Great story and great tribute; there is a huge void and feelings of fear when you lose a parent. My father was the first to go and fortunately I was able to be with him when he passed. At that moment, that is when I truly discovered what is important in life and how such much of the other stuff was really meaningless.

I try to live more within the moment and enjoying the journey; and I still miss not having the opportunity to have those ‘talks’ sharing life, this journey with him.

Great article and obviously it is still very raw for you; hold onto the memories as she will always be with you.
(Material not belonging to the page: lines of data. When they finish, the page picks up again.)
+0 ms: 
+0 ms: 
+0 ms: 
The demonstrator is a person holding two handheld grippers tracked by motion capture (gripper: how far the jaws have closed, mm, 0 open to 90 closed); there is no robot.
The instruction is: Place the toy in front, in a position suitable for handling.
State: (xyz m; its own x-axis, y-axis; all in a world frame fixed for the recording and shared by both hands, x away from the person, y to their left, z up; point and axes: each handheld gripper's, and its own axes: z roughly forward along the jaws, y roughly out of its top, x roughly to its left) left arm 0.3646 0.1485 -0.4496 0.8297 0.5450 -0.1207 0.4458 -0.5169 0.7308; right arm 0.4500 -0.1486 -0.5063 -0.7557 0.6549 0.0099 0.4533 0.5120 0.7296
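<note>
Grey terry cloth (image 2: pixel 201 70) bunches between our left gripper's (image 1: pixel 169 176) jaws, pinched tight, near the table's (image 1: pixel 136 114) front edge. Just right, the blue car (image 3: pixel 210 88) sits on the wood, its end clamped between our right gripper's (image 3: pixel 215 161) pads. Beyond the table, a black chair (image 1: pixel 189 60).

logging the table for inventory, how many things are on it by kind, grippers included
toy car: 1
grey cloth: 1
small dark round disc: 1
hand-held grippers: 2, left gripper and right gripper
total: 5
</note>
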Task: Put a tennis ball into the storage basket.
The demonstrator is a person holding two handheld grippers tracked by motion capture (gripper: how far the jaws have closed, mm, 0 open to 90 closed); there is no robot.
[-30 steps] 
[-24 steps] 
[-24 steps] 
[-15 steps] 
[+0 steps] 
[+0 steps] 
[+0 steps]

Enjoy your family this Thanksgiving.
Bill Dorman recently posted..Life in the social media bubble, is it real


Bwendo November 24, 2011 at 2:01 pm

It is a sad loss.
I am estranged from my mother for coming up to two years, even thought we live across town. She is widowed and maintains a strict personal inner life that dictates I am a profligate loser – something which she is only too happy to remind me.
Forgiveness will come in time, but what of those lost years in between?
Thank you for enticing this out of me, it helps to just write it down…
And may your mother find some peace.
Bwendo recently posted..Two Bite Test


Claudia November 26, 2011 at 6:43 pm

Dana…I am so sorry for you and your family on the loss of your dear Mother…the video that you created was beautiful and was such a moving tribute to your Mom. I cherish the moments that I still have with my Mom and this lovely reminder was so important as we face the beginning of the hustle and bustle of the holidays…a time when we sometimes forget what is really important…the love of the people standing right in front of us…It isn’t about the “things” we have…it is about the love we have and receive from others. Thank you! My heart goes out to you!
Claudia recently posted..The Art of Being a Gracious Guest


Cindy December 6, 2011 at 6:07 pm

very impressive thoughts, it made me really thinking. letting somebody go, who we loved so much, i think it is one of the most difficult things in life. and it can’t be learnd or get to use to it. that’s why i feel a lot of respect to you.